J.J. Abrams is one of the parties behind the remake, and while I am not a huge fan of either his television series or movies, I don’t hate them either.  There’s also the added bonus of it appearing on HBO, which means that there will (hopefully) be the violence and nudity only implied in the original film.

As long as it doesn’t make a mockery of the original film or series, like the AMC 2009 reboot of “The Prisoner,” then it should at least be worth watching.

Beware Of ‘Area 407’

The small, almost micro-budgeted, film, when successful, can bring new creativity (and profits) to the box office.  For instance, the whole found-footage trend came into its own with the three “Paranomal Activity” films, which combined cost just over $8 million to produce and earned almost $600 million worldwide.

That being said, there are times when a bigger budget works for the benefit of all concerned.  For instance, the first “Jurassic Park” had a $63 million dollar budget (which is cheap when you think how remarkable the dinosaurs looked) but they could not have featured so many different types of saurians otherwise.
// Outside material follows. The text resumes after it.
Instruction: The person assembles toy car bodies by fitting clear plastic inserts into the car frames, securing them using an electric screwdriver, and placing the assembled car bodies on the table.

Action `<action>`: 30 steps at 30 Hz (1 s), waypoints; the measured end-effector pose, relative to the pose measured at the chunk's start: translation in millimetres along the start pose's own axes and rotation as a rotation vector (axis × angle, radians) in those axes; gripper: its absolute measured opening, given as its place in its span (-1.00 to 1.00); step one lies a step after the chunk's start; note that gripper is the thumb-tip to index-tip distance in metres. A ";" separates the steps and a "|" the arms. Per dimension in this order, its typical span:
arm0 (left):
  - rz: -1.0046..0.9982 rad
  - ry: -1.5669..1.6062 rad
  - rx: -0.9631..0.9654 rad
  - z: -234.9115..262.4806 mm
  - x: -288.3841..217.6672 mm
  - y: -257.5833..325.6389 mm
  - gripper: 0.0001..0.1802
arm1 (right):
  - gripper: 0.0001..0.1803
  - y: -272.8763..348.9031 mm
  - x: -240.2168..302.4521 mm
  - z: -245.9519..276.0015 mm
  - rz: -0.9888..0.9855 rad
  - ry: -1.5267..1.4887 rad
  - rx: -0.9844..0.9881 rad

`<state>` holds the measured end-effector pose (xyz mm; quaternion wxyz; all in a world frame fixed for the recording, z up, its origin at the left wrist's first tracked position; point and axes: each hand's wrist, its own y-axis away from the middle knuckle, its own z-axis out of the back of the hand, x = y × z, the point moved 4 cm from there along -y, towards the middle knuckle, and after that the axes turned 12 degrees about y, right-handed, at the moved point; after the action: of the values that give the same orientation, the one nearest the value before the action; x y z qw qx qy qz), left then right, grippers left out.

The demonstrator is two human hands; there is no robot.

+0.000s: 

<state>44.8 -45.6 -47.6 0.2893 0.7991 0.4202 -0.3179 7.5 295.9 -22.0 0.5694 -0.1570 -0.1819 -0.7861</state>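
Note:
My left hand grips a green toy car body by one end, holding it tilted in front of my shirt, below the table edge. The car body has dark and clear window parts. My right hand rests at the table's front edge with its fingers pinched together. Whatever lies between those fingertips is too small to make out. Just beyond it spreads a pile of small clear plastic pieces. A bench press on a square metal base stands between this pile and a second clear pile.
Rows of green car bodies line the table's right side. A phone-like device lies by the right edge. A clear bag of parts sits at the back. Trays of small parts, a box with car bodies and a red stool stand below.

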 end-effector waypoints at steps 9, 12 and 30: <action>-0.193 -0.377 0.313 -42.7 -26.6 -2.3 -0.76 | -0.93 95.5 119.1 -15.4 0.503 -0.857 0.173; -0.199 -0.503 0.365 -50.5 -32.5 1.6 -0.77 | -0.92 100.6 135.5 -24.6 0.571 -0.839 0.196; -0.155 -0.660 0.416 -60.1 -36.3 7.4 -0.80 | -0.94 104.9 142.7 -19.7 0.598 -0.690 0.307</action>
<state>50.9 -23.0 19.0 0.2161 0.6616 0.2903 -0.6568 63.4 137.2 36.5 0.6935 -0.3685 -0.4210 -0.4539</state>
I mention it because “Area 407” covers similar territory as “Jurassic Park” (mixed with a liberal dose of “Lost”) except that it (clearly) lacks the budget of “Jurassic Park,” which works to the film’s detriment.  Like “Paranormal Activity,” it involves found-footage–a trend that appears to be quickly wearing out its welcome–of a crashed aircraft that ends up somewhere it’s not supposed to be.

The worse thing, beyond the aforementioned lack of resources, and the occasional shrill and irritating child, is that it’s not badly acted.